Improvise+=Chain: Listening to the Ensemble Improvisation of an Autoregressive Generative Model
This work was exhibited on ‘MUSES EX MACHINA’ by TOKUI Nao Computational Creativity Lab, Keio University, November 14, 2022 -- January 15, 2023, at NTT Intercommunication Center [ICC], Tokyo.
Concept
Improvise+=Chain is a real-time generative performance of four parts—piano, guitar, bass, and drums—by a music-generating AI. Each part improvises new performances one after another, constantly paying attention to the performances of the other parts, exchanging information, and playing while influencing each other. The lines of light connected to each speaker represent the volume of that information. In improvisational performances by human musicians, in addition to playing each instrument, communication between musicians constantly occurs through higher-order information such as facial expressions, breathing, and eye contact, occasionally exhibiting uncertain behavior as if it were a living organism. A key difference between human creative acts and machine imitation (through large amounts of data of human creations) is determinism. While many creative AIs introduce variations in their creations with pseudo-randomness, it can be said that there is essentially no true uncertainty.

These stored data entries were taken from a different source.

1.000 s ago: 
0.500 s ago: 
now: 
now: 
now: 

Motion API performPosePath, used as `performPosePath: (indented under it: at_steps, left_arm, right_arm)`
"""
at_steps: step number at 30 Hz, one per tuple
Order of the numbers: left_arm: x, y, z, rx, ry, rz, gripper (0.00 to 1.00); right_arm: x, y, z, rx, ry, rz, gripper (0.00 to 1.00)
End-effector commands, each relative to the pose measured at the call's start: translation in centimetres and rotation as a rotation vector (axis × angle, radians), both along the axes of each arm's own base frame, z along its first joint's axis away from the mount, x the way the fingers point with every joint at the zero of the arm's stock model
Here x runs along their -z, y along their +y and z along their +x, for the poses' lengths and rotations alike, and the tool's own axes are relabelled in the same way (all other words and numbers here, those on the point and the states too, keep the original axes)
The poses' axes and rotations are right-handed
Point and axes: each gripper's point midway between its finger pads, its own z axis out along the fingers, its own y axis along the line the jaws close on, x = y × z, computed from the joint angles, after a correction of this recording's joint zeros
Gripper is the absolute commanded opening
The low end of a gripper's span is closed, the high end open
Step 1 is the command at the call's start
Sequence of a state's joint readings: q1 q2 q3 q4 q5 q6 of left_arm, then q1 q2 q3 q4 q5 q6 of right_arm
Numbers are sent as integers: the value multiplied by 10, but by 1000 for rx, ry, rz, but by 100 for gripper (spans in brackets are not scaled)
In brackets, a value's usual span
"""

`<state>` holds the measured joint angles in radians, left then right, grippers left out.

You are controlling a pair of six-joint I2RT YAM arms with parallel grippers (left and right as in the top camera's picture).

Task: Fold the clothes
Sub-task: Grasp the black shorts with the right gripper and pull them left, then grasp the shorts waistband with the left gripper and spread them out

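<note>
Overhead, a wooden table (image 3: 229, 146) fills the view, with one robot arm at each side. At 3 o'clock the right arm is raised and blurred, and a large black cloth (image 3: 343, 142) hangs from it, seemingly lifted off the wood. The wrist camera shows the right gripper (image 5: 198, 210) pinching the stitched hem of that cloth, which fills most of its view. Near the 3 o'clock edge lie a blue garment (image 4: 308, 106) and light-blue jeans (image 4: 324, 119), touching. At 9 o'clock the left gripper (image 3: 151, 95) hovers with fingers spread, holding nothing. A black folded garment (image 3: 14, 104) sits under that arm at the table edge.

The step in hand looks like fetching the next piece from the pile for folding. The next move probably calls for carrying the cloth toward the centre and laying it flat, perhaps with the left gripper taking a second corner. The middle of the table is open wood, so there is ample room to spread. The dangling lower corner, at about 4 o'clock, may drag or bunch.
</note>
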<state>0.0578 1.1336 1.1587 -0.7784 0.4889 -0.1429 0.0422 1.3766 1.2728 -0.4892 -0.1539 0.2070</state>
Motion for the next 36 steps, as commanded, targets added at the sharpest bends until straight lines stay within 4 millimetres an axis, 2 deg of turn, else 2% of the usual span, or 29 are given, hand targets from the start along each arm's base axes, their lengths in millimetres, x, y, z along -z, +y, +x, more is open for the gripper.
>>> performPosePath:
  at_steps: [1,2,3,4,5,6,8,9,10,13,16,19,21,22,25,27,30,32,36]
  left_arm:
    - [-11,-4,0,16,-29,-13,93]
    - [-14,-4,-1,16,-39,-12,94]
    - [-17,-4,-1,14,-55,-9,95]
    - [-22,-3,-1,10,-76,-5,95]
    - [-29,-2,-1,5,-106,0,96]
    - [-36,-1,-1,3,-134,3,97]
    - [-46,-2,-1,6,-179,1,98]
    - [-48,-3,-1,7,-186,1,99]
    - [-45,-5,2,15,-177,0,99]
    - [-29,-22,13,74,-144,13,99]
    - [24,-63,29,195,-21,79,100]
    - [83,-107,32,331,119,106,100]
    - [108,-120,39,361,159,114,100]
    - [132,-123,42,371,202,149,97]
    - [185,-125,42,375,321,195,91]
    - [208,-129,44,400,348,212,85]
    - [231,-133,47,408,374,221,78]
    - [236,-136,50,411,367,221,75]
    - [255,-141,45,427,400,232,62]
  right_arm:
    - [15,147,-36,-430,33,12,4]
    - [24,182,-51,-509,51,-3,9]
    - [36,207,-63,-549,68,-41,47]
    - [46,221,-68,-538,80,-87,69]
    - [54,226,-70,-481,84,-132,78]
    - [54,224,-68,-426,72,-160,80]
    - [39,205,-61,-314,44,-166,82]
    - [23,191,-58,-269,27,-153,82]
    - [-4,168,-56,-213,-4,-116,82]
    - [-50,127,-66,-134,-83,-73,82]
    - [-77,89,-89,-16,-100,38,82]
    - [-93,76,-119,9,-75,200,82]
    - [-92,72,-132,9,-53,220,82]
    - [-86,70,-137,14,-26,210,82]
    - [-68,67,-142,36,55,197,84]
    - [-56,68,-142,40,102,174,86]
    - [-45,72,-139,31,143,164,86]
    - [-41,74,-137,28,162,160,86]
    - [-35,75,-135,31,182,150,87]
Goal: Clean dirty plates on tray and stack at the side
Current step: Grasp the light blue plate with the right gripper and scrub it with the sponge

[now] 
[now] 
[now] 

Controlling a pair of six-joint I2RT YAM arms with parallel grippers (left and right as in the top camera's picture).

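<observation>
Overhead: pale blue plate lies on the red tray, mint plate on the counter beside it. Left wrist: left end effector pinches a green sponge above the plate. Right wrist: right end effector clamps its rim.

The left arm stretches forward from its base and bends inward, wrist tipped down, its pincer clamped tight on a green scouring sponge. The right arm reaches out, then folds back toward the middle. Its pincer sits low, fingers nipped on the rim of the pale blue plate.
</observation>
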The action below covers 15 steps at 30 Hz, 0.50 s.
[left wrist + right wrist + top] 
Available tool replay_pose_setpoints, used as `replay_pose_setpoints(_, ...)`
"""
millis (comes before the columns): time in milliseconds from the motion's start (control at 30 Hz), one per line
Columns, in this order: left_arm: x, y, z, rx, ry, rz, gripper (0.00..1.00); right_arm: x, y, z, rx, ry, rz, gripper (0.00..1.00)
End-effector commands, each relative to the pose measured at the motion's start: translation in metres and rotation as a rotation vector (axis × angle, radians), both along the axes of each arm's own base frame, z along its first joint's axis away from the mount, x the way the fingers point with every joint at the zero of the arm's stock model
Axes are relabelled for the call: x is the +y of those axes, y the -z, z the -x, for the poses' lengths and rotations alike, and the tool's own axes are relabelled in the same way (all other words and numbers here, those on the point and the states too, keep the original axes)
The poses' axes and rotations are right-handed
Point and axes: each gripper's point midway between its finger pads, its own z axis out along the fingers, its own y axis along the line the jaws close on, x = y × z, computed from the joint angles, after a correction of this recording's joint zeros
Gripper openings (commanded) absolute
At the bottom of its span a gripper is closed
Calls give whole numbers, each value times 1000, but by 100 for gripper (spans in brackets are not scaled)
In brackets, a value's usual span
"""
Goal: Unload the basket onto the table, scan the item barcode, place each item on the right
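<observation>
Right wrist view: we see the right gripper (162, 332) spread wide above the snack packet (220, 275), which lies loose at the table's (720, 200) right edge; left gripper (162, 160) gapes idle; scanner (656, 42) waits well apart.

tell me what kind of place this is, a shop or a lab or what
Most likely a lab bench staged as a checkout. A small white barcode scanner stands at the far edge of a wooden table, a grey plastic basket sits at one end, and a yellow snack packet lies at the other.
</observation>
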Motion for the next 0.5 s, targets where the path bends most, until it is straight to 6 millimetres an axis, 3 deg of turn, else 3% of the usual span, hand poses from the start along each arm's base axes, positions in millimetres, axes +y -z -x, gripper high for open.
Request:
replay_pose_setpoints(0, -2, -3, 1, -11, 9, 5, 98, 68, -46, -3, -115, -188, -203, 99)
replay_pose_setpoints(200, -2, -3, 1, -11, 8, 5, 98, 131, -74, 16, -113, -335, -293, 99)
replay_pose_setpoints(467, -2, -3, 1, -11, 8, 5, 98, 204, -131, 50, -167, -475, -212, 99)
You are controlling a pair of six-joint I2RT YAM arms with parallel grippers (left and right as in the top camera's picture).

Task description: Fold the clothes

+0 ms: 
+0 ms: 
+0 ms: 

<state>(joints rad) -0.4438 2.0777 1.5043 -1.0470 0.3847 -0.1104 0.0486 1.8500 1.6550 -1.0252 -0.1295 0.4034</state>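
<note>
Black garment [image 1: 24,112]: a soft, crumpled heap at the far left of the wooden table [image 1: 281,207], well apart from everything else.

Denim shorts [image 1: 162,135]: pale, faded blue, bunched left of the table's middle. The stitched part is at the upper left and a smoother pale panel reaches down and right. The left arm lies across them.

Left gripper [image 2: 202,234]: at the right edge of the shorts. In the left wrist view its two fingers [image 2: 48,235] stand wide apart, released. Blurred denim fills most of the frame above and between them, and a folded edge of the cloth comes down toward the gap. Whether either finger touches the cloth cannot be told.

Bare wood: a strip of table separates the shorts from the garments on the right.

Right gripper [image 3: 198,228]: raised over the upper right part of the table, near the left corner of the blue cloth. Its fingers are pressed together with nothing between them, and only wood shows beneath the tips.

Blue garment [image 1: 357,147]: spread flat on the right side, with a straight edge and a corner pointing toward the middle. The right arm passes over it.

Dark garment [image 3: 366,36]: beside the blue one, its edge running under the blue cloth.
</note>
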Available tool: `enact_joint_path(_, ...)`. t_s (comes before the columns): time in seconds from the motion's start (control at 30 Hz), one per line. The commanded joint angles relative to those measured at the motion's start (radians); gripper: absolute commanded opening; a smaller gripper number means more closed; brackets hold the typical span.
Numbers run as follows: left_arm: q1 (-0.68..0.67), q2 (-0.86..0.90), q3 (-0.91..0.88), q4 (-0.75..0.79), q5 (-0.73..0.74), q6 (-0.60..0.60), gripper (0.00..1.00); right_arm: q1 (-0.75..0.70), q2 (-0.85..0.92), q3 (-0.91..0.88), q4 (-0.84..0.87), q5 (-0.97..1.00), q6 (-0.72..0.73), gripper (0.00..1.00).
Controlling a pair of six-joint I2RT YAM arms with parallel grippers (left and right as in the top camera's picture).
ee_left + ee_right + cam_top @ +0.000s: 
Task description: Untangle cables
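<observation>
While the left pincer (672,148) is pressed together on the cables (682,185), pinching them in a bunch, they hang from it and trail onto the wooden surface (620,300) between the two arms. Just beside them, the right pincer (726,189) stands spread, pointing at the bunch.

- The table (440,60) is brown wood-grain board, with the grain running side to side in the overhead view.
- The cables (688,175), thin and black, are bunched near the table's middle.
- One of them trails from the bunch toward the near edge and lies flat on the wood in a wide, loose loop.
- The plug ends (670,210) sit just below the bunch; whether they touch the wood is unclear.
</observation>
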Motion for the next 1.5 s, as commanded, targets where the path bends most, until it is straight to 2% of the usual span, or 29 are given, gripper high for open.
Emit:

This difference should become more apparent in improvisational performances, which are driven by dynamic uncertainty and interactions between multiple creators. In this work, we attempt to imitate human improvisation using a 1.9 million-parameter deep learning model (Transformer Decoder) trained on data from approximately 1,500 songs. Unlike humans, a music generation model has no ability to perceive spatial or temporal information, and regardless of how it appears to the viewer, its inner workings are deterministic algorithms (modeling probability with pseudo-random numbers). We explore through experience how its behavior differs from human musicians and what musical value can be found in it.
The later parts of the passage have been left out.